In the records that follow, locate every line with "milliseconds" and extract it.

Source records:
▼
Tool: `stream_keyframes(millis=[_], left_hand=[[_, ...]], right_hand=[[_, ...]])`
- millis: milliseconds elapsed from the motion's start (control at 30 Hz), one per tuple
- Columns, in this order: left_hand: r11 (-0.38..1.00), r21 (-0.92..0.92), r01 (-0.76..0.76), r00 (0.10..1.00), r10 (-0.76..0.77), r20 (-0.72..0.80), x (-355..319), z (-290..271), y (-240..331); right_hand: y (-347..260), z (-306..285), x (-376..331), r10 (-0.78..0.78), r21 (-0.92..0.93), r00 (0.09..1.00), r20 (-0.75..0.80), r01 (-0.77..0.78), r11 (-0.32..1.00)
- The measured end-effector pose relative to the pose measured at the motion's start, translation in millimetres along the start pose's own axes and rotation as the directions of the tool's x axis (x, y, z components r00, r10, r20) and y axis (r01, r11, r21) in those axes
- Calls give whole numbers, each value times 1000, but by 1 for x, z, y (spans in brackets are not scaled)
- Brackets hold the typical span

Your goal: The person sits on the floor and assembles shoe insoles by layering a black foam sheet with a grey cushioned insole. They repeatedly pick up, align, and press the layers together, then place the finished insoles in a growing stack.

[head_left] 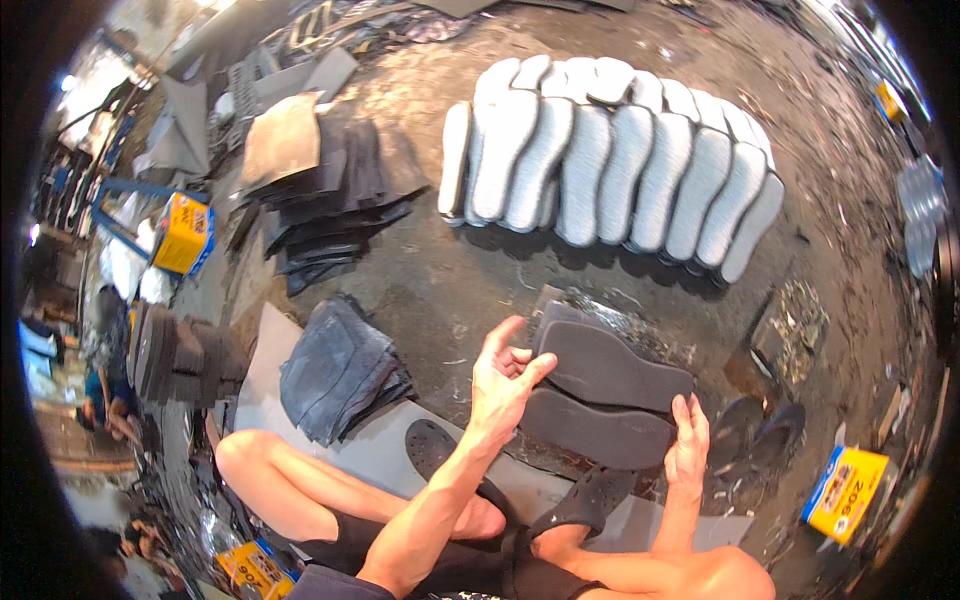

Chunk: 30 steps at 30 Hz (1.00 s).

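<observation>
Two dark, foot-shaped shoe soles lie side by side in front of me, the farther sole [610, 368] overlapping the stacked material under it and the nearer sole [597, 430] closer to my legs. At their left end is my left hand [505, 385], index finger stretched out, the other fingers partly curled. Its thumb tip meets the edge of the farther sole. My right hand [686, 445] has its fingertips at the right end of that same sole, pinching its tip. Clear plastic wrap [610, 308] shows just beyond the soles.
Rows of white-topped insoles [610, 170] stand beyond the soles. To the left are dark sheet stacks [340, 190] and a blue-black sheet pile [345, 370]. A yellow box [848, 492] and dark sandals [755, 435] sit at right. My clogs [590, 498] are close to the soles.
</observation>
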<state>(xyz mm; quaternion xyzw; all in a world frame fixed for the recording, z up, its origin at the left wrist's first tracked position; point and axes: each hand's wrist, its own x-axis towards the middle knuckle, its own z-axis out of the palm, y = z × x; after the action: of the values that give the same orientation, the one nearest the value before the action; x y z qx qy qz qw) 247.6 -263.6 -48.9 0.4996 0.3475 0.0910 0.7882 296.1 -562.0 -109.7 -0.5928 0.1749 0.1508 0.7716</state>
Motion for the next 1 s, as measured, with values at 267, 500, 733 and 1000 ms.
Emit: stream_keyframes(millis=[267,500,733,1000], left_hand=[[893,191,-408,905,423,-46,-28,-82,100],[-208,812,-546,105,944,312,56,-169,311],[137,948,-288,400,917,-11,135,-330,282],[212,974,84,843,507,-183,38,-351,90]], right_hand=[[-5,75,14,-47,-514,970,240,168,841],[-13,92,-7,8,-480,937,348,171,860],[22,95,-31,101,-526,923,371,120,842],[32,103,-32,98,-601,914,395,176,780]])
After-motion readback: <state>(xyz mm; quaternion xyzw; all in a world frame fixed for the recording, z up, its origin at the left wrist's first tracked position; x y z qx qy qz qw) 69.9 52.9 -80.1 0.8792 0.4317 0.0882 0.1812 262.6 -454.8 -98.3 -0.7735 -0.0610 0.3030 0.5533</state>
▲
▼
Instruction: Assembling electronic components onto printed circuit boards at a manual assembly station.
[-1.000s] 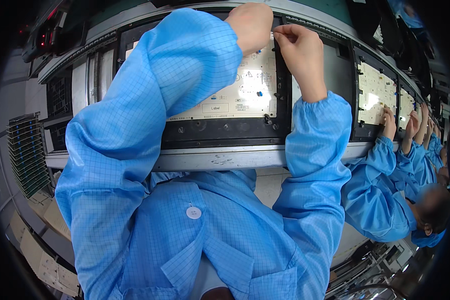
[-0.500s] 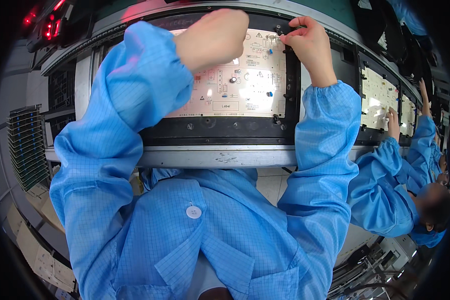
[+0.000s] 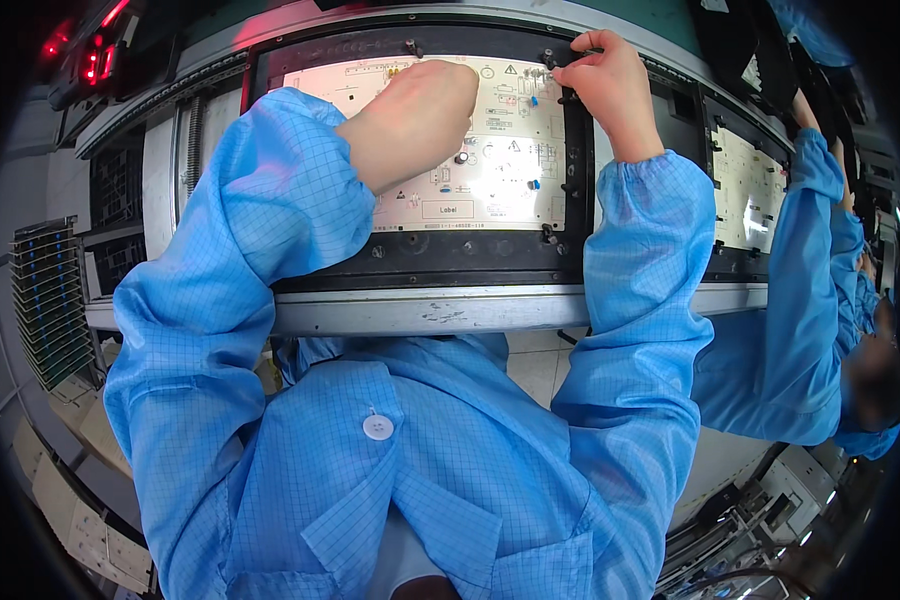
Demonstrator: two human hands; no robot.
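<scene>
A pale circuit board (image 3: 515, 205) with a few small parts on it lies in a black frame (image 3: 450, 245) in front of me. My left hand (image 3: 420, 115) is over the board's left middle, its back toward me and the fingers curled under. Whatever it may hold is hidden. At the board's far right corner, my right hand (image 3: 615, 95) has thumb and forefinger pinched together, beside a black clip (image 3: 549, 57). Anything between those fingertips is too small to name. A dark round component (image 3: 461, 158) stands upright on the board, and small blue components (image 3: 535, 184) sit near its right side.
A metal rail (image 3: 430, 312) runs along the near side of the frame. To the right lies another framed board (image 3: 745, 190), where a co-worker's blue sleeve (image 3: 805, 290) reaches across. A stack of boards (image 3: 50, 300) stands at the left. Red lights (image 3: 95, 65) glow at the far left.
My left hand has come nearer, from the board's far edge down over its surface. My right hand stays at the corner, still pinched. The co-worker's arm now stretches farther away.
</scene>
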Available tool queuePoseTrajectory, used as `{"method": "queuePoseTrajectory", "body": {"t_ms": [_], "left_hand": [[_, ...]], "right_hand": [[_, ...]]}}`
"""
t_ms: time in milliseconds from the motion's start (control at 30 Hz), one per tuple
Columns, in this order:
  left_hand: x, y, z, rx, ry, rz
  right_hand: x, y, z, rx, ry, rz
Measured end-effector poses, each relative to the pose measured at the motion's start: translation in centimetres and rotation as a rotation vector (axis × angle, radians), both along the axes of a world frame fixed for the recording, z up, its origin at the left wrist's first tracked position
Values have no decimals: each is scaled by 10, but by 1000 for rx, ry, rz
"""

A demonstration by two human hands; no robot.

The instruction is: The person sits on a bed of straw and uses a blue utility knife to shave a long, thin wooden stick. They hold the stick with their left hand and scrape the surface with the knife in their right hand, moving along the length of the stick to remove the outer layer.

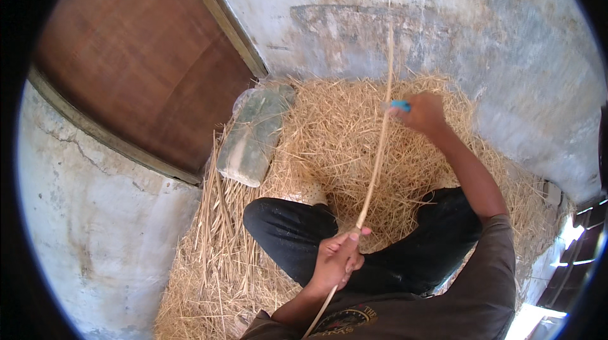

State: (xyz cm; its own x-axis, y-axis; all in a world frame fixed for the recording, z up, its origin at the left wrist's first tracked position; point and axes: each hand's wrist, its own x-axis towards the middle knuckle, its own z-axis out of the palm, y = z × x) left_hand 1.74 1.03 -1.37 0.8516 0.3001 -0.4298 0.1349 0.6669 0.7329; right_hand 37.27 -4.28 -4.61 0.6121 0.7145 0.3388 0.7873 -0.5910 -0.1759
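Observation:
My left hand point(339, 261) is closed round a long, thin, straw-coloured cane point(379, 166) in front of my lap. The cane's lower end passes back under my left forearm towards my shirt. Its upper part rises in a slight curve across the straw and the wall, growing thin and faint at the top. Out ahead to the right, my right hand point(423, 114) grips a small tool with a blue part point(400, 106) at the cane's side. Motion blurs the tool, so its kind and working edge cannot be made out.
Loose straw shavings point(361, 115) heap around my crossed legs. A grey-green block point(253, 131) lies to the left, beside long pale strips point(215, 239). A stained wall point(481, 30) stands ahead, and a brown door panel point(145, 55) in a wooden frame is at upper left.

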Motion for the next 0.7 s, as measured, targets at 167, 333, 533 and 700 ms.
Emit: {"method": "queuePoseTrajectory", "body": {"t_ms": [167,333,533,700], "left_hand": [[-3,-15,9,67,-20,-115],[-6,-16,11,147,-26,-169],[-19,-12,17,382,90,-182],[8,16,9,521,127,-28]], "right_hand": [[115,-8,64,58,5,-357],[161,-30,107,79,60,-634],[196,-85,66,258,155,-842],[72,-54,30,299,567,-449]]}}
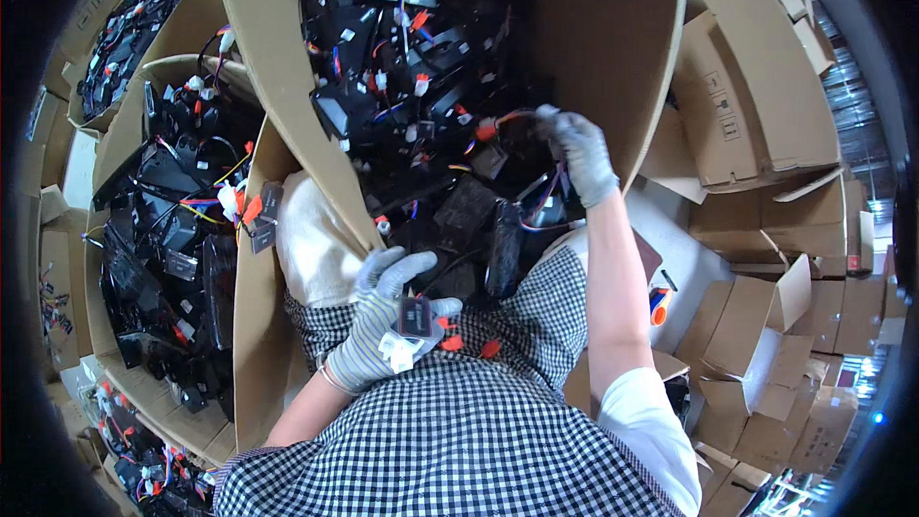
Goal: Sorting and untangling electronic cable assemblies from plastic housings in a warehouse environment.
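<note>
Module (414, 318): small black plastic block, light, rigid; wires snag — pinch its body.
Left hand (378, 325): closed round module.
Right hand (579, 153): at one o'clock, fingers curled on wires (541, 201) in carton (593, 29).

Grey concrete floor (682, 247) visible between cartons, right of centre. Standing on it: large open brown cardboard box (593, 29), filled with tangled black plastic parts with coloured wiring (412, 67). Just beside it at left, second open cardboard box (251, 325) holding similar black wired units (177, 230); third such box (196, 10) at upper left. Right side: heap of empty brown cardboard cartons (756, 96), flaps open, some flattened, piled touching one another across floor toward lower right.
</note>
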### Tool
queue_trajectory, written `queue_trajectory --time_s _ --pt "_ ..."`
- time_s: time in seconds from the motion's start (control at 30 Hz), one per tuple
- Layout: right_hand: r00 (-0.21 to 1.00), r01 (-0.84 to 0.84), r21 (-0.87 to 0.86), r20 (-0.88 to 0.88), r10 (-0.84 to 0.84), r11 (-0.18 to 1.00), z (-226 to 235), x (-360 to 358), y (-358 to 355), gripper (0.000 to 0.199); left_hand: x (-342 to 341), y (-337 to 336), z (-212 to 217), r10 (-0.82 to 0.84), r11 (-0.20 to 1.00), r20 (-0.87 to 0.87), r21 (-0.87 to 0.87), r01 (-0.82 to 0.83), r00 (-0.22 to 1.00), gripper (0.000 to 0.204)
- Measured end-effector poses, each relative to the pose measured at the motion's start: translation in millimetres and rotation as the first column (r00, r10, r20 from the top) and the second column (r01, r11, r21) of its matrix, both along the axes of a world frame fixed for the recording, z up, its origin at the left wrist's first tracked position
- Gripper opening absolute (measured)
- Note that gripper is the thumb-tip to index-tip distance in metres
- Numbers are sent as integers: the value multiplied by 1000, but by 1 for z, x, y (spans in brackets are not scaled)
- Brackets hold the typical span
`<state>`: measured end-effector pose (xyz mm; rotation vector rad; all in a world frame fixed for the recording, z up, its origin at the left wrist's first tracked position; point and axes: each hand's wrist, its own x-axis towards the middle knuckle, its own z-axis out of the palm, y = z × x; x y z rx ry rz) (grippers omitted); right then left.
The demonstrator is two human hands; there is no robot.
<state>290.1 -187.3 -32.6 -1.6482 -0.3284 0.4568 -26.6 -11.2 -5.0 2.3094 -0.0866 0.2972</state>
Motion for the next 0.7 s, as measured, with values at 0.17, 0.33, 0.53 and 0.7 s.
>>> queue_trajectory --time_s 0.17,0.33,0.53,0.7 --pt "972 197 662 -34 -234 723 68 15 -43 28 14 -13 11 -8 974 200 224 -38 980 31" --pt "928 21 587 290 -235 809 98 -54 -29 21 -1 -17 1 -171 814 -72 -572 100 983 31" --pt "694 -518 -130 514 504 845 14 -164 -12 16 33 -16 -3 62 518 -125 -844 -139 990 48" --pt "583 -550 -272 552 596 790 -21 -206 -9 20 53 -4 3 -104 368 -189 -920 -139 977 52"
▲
■ Task solution:
- millis: milliseconds elapsed from the motion's start (control at 30 Hz), one per tuple
t_ms: time in milliseconds from the motion's start (control at 30 Hz), one per tuple

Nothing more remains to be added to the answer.